◆ Activity ◆
Return every line of the data below exactly, but do not include the images.

Collected data:
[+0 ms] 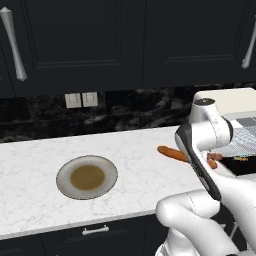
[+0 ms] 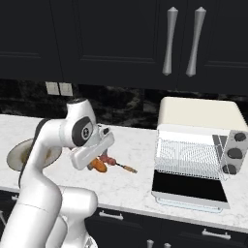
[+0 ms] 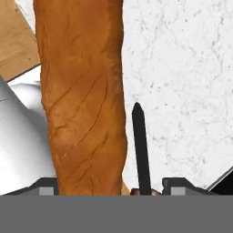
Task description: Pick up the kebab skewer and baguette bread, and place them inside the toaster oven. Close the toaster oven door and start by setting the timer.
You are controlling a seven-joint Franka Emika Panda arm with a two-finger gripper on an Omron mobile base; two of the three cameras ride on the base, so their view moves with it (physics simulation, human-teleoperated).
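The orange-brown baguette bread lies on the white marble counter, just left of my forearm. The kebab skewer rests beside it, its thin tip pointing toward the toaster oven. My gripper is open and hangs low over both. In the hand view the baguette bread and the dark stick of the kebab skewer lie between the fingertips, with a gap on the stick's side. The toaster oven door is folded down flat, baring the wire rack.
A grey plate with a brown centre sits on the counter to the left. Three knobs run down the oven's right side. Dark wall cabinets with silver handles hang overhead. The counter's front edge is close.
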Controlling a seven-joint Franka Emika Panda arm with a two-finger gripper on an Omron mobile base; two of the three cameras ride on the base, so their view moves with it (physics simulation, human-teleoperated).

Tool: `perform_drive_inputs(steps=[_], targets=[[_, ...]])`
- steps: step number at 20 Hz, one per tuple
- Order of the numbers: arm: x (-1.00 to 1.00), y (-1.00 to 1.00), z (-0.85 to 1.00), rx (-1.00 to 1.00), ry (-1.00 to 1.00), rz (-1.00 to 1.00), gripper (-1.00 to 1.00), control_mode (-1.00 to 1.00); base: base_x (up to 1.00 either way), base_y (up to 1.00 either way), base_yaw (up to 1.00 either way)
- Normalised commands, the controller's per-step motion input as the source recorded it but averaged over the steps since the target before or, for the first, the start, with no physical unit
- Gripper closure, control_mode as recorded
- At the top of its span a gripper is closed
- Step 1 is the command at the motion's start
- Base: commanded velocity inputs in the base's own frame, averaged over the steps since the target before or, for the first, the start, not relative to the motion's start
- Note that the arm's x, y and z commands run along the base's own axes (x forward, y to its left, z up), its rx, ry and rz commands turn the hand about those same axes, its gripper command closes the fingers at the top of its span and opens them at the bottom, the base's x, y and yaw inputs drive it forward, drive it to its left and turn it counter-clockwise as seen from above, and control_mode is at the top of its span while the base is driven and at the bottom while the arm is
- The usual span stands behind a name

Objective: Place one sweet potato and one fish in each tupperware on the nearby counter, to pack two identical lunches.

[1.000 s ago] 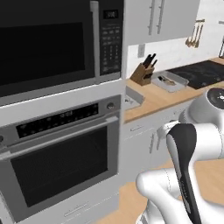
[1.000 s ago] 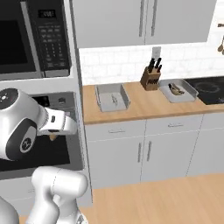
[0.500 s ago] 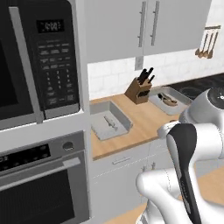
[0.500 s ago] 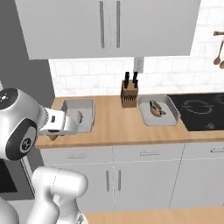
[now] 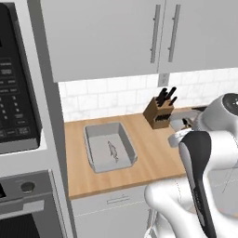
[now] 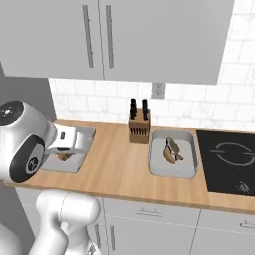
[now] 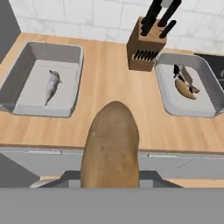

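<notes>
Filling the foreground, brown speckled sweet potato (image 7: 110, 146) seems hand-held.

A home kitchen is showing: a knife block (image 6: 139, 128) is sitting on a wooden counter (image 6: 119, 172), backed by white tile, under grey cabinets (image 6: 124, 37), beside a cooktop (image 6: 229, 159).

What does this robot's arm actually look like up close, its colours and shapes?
The arm is made of glossy white, rounded shells, bulging like fat sausages joined end to end. A long black, glossy panel runs down one segment, and a dark grey round cap marks the joint at the top. From the right base view, a joint shows a black disc face with a small pale logo, and the hand end is a boxy pale grey block.
</notes>
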Motion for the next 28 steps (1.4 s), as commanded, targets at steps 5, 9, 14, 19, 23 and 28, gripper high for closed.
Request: perform_drive_inputs(steps=[5,9,14,19,23,28], targets=[[0.18,0.08,-0.53,0.01,0.10,0.36,1.00,-1.00,0.00,0.00,0.00],[0.15,0.49,-0.40,0.00,0.06,0.16,1.00,-1.00,0.00,0.00,0.00],[0.30,0.92,-0.22,0.05,0.07,-0.01,1.00,-1.00,0.00,0.00,0.00],[0.40,0.94,-0.37,0.15,0.09,-0.09,1.00,-1.00,0.00,0.00,0.00],[0.44,0.71,-0.31,0.23,0.15,-0.23,1.00,-1.00,0.00,0.00,0.00],[0.59,0.14,-0.25,0.20,0.10,-0.30,1.00,-1.00,0.00,0.00,0.00]])
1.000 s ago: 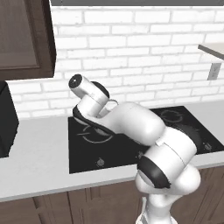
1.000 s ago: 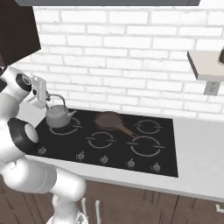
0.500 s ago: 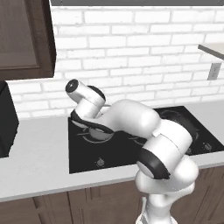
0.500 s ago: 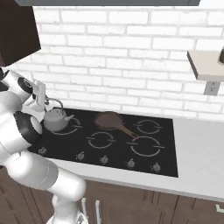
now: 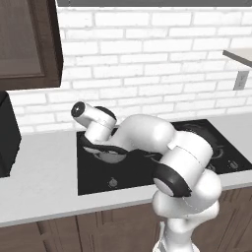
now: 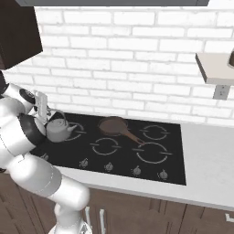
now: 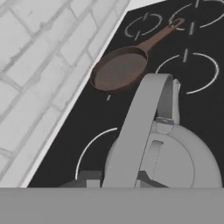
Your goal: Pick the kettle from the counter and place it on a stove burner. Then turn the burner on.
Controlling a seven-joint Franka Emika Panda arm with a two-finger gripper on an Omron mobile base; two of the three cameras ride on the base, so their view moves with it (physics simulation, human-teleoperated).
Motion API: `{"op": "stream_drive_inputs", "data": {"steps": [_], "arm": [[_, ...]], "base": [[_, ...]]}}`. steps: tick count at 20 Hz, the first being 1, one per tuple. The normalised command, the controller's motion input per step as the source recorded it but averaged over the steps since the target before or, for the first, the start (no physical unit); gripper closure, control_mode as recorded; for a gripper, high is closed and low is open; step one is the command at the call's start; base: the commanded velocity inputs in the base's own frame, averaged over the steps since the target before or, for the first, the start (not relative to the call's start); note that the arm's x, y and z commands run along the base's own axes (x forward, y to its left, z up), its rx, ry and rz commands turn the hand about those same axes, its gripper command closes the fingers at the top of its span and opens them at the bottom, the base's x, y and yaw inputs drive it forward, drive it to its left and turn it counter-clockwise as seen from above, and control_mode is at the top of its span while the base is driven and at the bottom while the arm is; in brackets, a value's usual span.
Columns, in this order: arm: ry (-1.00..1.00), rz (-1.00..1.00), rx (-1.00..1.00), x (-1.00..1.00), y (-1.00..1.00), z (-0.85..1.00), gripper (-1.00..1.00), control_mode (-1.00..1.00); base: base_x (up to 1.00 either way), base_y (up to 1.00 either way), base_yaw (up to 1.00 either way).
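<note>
A white brick wall backs the black glass cooktop [image 6: 114, 146]. The small grey-silver metal kettle [image 6: 57, 130] is seen at centre left of the right base view, over a grey ring marking [image 7: 89, 151]. The gripper [image 6: 42, 109] is positioned at its arched handle [image 7: 140, 127]; its grip cannot be determined. A brown frying pan [image 6: 116, 125] lies near.

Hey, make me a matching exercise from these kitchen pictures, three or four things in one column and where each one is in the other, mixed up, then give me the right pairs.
Things:
1. kettle
2. frying pan
3. shelf
4. counter

Places:
A. mounted on the brick wall, upper right in the right base view
B. on the far-left ring of the cooktop, next to the arm
C. pale slab surrounding the black glass
D. at the back middle of the black glass, its handle pointing toward the front right

Pairs: 1-B, 2-D, 3-A, 4-C
</note>
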Motion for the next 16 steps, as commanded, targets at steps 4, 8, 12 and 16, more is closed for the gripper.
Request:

◆ Completed task ◆
[+0 ms] 
[+0 ms] 
[+0 ms] 
Task description: Pick up the kebab skewer and baguette bread, and place them inside the toaster oven. Close the toaster oven door and start by setting the timer.
You are controlling a seven-joint Franka Emika Panda arm with a two-finger gripper on an Omron mobile base; two of the three cameras ride on the base, so their view moves with it (physics simulation, human-teleoperated).
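The orange-brown baguette bread lies on the white marble counter, just left of my forearm. The kebab skewer rests beside it, its thin tip pointing toward the toaster oven. My gripper is open and hangs low over both. In the hand view the baguette bread and the dark stick of the kebab skewer lie between the fingertips, with a gap on the stick's side. The toaster oven door is folded down flat, baring the wire rack.
A grey plate with a brown centre sits on the counter to the left. Three knobs run down the oven's right side. Dark wall cabinets with silver handles hang overhead. The counter's front edge is close.
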Controlling a seven-joint Franka Emika Panda arm with a two-finger gripper on an Omron mobile base; two of the three cameras ride on the base, so their view moves with it (physics simulation, human-teleoperated).

Tool: `perform_drive_inputs(steps=[_], targets=[[_, ...]])`
- steps: step number at 20 Hz, one per tuple
- Order of the numbers: arm: x (-1.00 to 1.00), y (-1.00 to 1.00), z (-0.85 to 1.00), rx (-1.00 to 1.00), ry (-1.00 to 1.00), rz (-1.00 to 1.00), gripper (-1.00 to 1.00), control_mode (-1.00 to 1.00); base: base_x (up to 1.00 either way), base_y (up to 1.00 either way), base_yaw (up to 1.00 either way)
- Normalised commands, the controller's per-step motion input as the source recorded it but averaged over the steps since the target before or, for the first, the start, with no physical unit
- Gripper closure, control_mode as recorded
- At the top of its span a gripper is closed
- Step 1 is the command at the motion's start
- Base: commanded velocity inputs in the base's own frame, averaged over the steps since the target before or, for the first, the start, not relative to the motion's start
- Note that the arm's x, y and z commands run along the base's own axes (x forward, y to its left, z up), its rx, ry and rz commands turn the hand about those same axes, its gripper command closes the fingers at the top of its span and opens them at the bottom, the base's x, y and yaw inputs drive it forward, drive it to its left and turn it counter-clockwise as seen from above, and control_mode is at the top of its span while the base is driven and at the bottom while the arm is
- The usual span stands behind a name

Objective: Place one sweet potato and one fish in each tupperware on the nearby counter, to pack two identical lunches.

[1.000 s ago] 
[1.000 s ago] 
[0.500 s ago] 
[0.500 s ago] 
[now] 
[now] 
[now] 

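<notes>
Filling the foreground, brown speckled sweet potato (image 7: 110, 146) seems hand-held.

A home kitchen is showing: a knife block (image 6: 139, 128) is sitting on a wooden counter (image 6: 119, 172), backed by white tile, under grey cabinets (image 6: 124, 37), beside a cooktop (image 6: 229, 159).

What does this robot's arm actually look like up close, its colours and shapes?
The arm is made of glossy white, rounded shells, bulging like fat sausages joined end to end. A long black, glossy panel runs down one segment, and a dark grey round cap marks the joint at the top. From the right base view, a joint shows a black disc face with a small pale logo, and the hand end is a boxy pale grey block.
</notes>
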Motion for the next 28 steps (1.4 s), as commanded, targets at steps 5, 9, 14, 19, 23 and 28, gripper high for closed.
Request: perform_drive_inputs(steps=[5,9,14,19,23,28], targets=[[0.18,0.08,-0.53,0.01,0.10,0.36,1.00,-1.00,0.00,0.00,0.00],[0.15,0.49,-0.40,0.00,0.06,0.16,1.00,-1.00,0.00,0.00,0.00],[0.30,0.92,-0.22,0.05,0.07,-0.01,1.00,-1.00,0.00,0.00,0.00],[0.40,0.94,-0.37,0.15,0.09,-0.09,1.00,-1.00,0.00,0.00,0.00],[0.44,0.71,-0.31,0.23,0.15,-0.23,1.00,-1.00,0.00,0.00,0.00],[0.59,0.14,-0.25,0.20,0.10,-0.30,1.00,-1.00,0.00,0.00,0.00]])
1.000 s ago: 
1.000 s ago: 
0.500 s ago: 
0.500 s ago: 
now: 
now: 
now: 
Your goal: Pick the kettle from the counter and place it on a stove burner. Then turn the burner on.
Controlling a seven-joint Franka Emika Panda arm with a two-finger gripper on an Omron mobile base; two of the three cameras ride on the base, so their view moves with it (physics simulation, human-teleoperated).
Motion API: `{"op": "stream_drive_inputs", "data": {"steps": [_], "arm": [[_, ...]], "base": [[_, ...]]}}`. steps: tick count at 20 Hz, the first being 1, one per tuple. The normalised command, the controller's motion input per step as the source recorded it but averaged over the steps since the target before or, for the first, the start (no physical unit); gripper closure, control_mode as recorded; for a gripper, high is closed and low is open; step one is the command at the call's start; base: the commanded velocity inputs in the base's own frame, averaged over the steps since the target before or, for the first, the start (not relative to the call's start); note that the arm's x, y and z commands run along the base's own axes (x forward, y to its left, z up), its rx, ry and rz commands turn the hand about those same axes, its gripper command closes the fingers at the top of its span and opens them at the bottom, the base's x, y and yaw inputs drive it forward, drive it to its left and turn it counter-clockwise as seen from above, and control_mode is at the top of its span while the base is driven and at the bottom while the arm is; in brackets, a value's usual span.
Columns, in this order: arm: ry (-1.00..1.00), rz (-1.00..1.00), rx (-1.00..1.00), x (-1.00..1.00), y (-1.00..1.00), z (-0.85..1.00), gripper (-1.00..1.00), control_mode (-1.00..1.00); base: base_x (up to 1.00 either way), base_y (up to 1.00 either way), base_yaw (up to 1.00 either way).
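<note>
A white brick wall backs the black glass cooktop [image 6: 114, 146]. The small grey-silver metal kettle [image 6: 57, 130] is seen at centre left of the right base view, over a grey ring marking [image 7: 89, 151]. The gripper [image 6: 42, 109] is positioned at its arched handle [image 7: 140, 127]; its grip cannot be determined. A brown frying pan [image 6: 116, 125] lies near.

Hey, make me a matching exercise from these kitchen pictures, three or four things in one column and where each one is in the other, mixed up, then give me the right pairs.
Things:
1. kettle
2. frying pan
3. shelf
4. counter

Places:
A. mounted on the brick wall, upper right in the right base view
B. on the far-left ring of the cooktop, next to the arm
C. pale slab surrounding the black glass
D. at the back middle of the black glass, its handle pointing toward the front right

Pairs: 1-B, 2-D, 3-A, 4-C
</note>
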Motion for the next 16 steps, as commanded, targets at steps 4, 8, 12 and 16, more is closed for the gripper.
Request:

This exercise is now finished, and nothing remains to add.